● **Work order**
State only the count of lines in the listing below that hold "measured".

● **Data section**
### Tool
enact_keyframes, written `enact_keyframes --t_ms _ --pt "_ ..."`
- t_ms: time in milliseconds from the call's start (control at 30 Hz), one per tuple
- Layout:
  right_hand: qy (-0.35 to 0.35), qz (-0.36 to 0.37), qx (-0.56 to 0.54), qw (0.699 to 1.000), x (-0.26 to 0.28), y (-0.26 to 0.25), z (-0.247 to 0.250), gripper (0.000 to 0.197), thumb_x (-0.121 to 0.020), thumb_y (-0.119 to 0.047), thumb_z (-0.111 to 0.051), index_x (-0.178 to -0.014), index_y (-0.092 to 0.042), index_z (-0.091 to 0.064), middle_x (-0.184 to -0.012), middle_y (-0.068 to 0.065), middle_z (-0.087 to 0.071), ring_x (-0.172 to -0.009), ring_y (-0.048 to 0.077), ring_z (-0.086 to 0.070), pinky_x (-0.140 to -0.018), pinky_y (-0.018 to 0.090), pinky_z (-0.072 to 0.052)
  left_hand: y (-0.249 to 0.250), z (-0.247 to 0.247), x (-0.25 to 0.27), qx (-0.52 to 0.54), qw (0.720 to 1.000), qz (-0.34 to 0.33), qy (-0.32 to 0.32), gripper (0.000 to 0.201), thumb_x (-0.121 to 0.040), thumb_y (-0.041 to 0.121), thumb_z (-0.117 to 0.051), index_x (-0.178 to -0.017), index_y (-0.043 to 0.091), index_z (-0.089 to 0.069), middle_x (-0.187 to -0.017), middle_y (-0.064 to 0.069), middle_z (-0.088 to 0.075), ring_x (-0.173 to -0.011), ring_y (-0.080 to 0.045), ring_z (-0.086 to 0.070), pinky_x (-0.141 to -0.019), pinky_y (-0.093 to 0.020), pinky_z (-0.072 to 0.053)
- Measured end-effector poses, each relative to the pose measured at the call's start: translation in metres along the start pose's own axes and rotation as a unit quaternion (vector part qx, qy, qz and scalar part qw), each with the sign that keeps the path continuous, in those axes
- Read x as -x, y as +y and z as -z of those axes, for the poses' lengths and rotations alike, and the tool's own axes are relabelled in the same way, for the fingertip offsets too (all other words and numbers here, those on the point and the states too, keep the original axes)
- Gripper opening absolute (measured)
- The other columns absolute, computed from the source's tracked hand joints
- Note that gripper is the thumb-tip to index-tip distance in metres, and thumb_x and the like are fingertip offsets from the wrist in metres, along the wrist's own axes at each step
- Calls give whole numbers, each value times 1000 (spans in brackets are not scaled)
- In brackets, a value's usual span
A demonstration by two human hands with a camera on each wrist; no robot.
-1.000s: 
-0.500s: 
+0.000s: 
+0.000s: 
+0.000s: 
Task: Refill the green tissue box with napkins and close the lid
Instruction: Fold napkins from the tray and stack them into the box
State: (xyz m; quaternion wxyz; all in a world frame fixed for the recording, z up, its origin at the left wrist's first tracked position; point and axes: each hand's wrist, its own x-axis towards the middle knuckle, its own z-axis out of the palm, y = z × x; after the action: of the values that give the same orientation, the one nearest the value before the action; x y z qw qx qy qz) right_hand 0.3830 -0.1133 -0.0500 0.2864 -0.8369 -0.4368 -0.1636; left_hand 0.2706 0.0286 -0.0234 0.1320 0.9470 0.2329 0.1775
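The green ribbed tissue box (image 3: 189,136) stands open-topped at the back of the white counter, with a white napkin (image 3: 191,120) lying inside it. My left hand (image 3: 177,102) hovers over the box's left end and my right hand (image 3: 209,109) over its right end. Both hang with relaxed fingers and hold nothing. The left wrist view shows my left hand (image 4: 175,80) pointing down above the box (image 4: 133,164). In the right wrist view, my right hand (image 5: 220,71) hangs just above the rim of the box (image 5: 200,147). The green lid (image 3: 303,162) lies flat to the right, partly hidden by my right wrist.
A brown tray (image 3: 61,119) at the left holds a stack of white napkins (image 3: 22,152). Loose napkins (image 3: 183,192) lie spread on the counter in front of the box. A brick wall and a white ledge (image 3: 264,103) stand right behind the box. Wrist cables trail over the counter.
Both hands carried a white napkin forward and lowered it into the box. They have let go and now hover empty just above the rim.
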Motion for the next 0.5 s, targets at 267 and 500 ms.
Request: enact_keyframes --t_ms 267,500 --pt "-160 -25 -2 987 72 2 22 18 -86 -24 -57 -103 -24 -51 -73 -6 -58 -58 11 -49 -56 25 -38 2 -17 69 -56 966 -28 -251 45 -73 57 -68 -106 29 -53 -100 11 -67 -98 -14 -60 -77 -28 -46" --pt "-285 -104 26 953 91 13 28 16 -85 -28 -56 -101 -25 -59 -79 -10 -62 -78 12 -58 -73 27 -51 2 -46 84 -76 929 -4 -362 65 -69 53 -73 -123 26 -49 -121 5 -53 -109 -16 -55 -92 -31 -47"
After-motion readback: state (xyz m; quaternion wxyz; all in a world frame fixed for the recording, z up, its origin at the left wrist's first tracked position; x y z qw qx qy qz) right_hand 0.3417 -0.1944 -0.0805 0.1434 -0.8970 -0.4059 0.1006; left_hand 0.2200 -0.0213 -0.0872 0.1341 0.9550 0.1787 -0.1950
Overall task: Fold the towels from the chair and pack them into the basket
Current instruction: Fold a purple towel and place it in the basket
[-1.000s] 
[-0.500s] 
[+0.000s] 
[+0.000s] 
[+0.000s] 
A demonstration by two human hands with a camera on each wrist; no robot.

● **Answer space**
2